Экон ничего не сказал.
– И вот я задумалась, – продолжала рассуждать она. – Если что-то плохое случилось здесь, когда ты был маленьким, если эмоции, которые у тебя возникали, когда ты думал о джунглях, всегда плохие, может, именно это джунгли тебе всегда и возвращали. И единственный способ это прекратить – встретиться с эмоциями лицом к лицу.
Экон обдумал ее слова. Они напомнили ему то, что однажды сказал брат Уго.
Кошмары преследуют нас, как дикие звери, но исчезают при свете дня.
Свет дня. Брат Уго сказал ему, что единственный способ избавиться от проблем – встретиться с ними лицом к лицу, но…
– Как? – В горле пересохло, и голос звучал хрипло. Он едва слышал сам себя.
– Встреться с ними, – твердо сказала Коффи. – Не убегай больше. – Она сжала его руку. – И ты не должен делать это в одиночку. Я здесь, с тобой.
– Я не знаю, как это сделать.
– Признай, что случилось, – прошептала она. – Что на самом деле случилось. А потом прости себя за это.
Экон закрыл глаза и сжал ладони. Непрошеные образы обрушивались на него, но он больше не пытался отвести взгляд. Он видел джунгли, кровь на листьях, глаза монстра, который надвигался на него. Он помнил страх, противоестественный холод и то, как сердце гулко колотилось в груди.
– Экон.
Папа был рядом, он не лежал в луже крови, а просто стоял рядом с ним. Экон помнил, как встретился с ним взглядом.
– Экон, – сказал папа. – Иди домой.
– Нет. – Экон не хотел оставлять отца. – Но, папа…
– Экон, пожалуйста. – В папином голосе появилось напряжение, но не от страха. Шетани по-прежнему держалось вблизи, наблюдало за ними, явно выбирая, на кого из них броситься первым. Папа медленно перевел взгляд с Шетани на Экона. – Все в порядке. Я отвлеку его, – сказал он. – Считай шаги, пока не доберешься до дома. Мох всегда растет на северной стороне деревьев, потому иди так, чтобы он был с противоположной стороны. Иди на юг, пока не окажешься дома. Я догоню. Со мной все будет в порядке.
– Папа. – Экон ощутил, как по лицу текут горячие слезы. – Я не хочу тебя покидать.
– Я тебя догоню. – В папином голосе звучало тепло.

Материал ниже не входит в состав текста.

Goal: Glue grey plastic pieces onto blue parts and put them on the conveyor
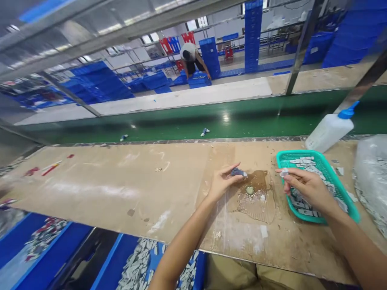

Он врал, но Экон этого не знал. – Пожалуйста, сынок, иди.
И Экон побежал. Деревья поднимались ему навстречу, а он несся в ту сторону, куда указал отец. Он помнил, что пытался заметить мох, пытался считать шаги, но постоянно сбивался.
Раз… два… три… семь…
Он не мог досчитать так далеко, не сбившись. Он попытался снова. Раз… два… три. Три. Он может досчитать до трех и не растеряться. Он сосредоточился на этих числах, стараясь, чтобы шаги попадали в такт.
Раз-два-три. Раз-два-три. Раз-два-три.
Пальцы забарабанили по воздуху, помогая ему не сбиться. Он нашел ритм, и тогда бежать стало легче.
Раз-два-три. Раз-два-три. Раз-два-три.
Три. Он решил, что три — это хорошее число. Три всегда будет хорошим числом.